AM dust filters

Doug Barton dougb at dougbarton.us
Tue Aug 12 19:22:01 UTC 2014


On 08/12/2014 11:19 AM, Jason Lixfeld wrote:
> Hi,
>
> I'm interested in knowing what sorts of material folks use to make after-market dust filters for their various devices which wouldn't normally have any.  This seems to almost be a necessity when these kinds of devices are deployed in environments that are overly dusty and dirty (it should also be implied that these environments are all in-doors and would have less than ideal airflow and climate control).
>
> A material that is too dense will hider airflow and cause an immediate increase in inlet temperature, which would exacerbate a potentially threatening temperature situation in environments where the ambient temperature is already in the mid to high twenties and above (that's 77 - 86F+ for my American friends ;)).  A material that is not dense enough won't do a very good job at filtering.
>
> Do folks just hack up HEPA filters or something?

It sort of depends on what kind of stuff you're trying to filter out.
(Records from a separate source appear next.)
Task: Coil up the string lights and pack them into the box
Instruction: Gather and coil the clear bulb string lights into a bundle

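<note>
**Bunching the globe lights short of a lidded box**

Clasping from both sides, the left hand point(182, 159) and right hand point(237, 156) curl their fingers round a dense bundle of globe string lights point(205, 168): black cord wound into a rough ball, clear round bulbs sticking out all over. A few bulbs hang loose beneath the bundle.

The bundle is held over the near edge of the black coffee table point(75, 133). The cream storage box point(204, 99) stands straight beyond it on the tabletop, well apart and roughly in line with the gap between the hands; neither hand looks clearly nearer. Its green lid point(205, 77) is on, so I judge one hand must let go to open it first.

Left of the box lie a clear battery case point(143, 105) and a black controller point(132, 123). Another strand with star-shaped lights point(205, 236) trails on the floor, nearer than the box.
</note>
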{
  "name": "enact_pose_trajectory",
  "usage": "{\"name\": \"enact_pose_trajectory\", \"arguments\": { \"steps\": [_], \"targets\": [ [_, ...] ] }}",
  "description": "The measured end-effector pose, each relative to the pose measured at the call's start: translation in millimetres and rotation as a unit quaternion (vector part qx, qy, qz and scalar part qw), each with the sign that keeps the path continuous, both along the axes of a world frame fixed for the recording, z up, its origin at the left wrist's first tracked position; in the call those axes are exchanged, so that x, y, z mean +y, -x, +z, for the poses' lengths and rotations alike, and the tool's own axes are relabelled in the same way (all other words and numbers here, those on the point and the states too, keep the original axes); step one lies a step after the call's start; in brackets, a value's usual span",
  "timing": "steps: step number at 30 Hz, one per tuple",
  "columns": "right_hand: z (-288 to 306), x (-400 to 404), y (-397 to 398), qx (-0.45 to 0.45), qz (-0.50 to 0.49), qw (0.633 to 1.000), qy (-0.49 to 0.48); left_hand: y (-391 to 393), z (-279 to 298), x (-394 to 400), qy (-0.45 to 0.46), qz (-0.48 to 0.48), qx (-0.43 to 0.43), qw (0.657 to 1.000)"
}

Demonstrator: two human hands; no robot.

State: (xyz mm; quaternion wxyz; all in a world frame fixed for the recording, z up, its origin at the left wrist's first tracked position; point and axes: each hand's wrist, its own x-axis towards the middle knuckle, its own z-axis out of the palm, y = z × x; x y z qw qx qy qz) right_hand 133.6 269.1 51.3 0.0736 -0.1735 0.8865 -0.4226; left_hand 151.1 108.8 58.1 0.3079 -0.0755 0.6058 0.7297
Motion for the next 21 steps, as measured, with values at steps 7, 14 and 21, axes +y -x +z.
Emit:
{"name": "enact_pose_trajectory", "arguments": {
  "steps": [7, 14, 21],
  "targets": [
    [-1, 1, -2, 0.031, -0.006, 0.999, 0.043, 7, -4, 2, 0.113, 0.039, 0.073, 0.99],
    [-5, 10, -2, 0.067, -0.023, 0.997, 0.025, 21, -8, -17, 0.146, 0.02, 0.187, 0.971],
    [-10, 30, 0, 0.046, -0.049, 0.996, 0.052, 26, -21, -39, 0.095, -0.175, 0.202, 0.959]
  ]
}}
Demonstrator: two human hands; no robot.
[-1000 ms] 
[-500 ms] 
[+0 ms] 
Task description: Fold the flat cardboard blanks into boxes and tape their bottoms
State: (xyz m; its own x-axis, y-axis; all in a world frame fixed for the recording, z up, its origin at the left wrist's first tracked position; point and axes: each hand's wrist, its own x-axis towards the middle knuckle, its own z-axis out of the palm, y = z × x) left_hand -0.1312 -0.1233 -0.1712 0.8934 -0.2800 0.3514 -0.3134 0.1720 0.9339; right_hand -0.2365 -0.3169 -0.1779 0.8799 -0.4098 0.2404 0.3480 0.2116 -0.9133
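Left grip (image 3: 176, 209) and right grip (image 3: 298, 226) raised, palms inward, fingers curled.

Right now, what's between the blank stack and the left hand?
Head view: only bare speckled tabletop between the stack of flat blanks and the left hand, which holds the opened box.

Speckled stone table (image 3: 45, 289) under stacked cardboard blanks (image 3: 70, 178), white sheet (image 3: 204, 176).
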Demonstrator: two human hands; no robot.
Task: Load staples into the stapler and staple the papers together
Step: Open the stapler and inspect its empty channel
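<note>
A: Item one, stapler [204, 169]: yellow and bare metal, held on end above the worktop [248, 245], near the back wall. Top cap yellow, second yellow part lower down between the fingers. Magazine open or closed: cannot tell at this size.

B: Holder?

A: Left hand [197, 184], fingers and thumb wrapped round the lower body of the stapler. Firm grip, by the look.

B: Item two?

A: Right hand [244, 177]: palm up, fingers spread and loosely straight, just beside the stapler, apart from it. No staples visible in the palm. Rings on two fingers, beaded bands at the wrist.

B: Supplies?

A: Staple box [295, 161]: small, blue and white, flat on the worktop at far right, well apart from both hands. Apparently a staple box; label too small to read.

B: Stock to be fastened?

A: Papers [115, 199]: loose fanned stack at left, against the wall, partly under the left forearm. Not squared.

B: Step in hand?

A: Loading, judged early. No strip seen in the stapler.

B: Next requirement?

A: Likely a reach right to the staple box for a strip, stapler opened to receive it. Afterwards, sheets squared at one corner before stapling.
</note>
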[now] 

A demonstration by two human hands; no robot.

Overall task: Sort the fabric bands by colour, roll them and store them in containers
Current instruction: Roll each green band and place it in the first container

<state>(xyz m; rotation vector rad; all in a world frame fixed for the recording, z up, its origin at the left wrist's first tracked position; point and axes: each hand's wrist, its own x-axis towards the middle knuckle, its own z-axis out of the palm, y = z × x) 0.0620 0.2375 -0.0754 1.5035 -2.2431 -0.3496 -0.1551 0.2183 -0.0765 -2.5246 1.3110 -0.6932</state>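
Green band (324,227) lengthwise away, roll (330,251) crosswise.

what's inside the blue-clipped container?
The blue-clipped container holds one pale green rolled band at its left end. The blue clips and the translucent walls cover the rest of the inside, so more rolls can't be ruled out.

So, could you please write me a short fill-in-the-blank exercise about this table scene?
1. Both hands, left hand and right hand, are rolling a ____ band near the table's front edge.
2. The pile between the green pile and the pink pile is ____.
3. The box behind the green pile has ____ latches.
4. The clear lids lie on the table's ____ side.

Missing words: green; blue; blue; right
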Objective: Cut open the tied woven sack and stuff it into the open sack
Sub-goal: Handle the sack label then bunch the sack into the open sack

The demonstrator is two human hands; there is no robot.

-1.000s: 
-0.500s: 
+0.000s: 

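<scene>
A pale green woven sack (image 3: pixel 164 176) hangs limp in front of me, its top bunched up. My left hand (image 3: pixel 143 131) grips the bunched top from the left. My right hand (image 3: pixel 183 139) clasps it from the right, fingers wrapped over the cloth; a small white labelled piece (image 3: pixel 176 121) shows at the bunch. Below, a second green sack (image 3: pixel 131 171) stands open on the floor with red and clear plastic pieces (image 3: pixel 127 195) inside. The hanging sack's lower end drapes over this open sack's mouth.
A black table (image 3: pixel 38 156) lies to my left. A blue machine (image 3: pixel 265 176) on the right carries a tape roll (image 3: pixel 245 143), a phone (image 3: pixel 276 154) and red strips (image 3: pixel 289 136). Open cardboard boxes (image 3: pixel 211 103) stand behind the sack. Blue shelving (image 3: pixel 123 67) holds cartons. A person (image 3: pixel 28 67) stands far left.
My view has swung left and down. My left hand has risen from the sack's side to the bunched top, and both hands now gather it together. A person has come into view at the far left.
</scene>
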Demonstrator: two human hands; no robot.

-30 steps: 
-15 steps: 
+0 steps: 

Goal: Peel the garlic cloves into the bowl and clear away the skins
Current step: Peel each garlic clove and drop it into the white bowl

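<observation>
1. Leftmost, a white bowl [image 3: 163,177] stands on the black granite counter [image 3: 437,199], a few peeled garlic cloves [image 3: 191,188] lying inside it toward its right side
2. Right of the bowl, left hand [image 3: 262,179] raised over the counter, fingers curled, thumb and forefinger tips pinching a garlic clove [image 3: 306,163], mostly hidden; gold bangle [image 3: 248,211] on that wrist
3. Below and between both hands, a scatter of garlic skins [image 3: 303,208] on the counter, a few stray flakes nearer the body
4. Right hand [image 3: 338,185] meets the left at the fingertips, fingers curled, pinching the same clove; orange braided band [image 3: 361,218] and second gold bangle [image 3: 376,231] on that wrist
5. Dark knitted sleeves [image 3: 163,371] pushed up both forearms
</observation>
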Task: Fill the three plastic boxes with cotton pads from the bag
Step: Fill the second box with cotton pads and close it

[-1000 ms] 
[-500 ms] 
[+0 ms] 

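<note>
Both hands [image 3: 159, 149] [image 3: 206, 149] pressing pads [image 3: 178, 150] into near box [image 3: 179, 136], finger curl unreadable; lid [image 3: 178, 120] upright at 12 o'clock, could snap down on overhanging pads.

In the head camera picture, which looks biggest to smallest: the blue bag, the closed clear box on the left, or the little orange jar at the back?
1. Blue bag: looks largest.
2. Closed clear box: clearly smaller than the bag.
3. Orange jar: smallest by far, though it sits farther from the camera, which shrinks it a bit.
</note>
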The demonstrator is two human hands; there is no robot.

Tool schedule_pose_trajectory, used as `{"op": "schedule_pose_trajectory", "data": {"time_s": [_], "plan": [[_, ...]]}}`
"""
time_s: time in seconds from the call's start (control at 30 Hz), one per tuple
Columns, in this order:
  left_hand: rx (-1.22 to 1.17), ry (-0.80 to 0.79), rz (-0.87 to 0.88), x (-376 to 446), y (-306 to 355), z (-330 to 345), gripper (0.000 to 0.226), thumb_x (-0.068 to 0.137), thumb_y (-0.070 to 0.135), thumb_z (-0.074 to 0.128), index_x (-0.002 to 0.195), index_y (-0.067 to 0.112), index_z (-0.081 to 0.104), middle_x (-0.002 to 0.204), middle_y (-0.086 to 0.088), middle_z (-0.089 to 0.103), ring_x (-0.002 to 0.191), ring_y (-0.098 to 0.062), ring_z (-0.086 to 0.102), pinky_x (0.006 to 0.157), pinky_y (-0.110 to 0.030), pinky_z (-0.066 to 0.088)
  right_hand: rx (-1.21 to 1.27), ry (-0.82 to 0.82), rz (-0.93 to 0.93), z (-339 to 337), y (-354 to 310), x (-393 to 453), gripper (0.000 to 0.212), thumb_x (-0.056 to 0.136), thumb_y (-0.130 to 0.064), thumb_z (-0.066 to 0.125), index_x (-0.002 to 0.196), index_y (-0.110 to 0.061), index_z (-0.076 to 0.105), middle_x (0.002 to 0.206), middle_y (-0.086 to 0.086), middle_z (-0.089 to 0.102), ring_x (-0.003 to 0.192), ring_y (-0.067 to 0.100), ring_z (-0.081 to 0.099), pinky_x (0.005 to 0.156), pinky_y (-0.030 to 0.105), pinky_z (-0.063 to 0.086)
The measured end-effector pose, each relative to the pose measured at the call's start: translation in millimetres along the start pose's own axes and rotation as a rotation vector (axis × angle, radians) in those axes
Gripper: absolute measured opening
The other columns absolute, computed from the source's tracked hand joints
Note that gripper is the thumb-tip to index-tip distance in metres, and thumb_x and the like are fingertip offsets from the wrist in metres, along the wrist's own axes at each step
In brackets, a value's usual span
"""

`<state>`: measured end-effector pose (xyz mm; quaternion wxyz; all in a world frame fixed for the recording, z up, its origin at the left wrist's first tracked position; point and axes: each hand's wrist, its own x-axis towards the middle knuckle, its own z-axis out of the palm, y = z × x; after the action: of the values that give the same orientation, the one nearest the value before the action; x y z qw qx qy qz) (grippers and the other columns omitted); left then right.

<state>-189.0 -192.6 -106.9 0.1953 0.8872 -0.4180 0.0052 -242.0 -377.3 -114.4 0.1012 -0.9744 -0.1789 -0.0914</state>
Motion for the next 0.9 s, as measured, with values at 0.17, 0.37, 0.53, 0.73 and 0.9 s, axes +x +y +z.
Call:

Panty hose actually makes a reasonably good filter for larger stuff, but 
Tom's question about how often are you going to service it comes into 
play, since you need to remove the debris that it catches periodically 
in order to avoid obstructing the air flow excessively.

OTOH, you also have to have some thought towards what are the benefits 
of not having the internals of the system coated with dust, vs. slightly 
reduced air flow.

Tom's suggestion of a pressurized cabinet is a good one of course, but 
that's not possible in all situations.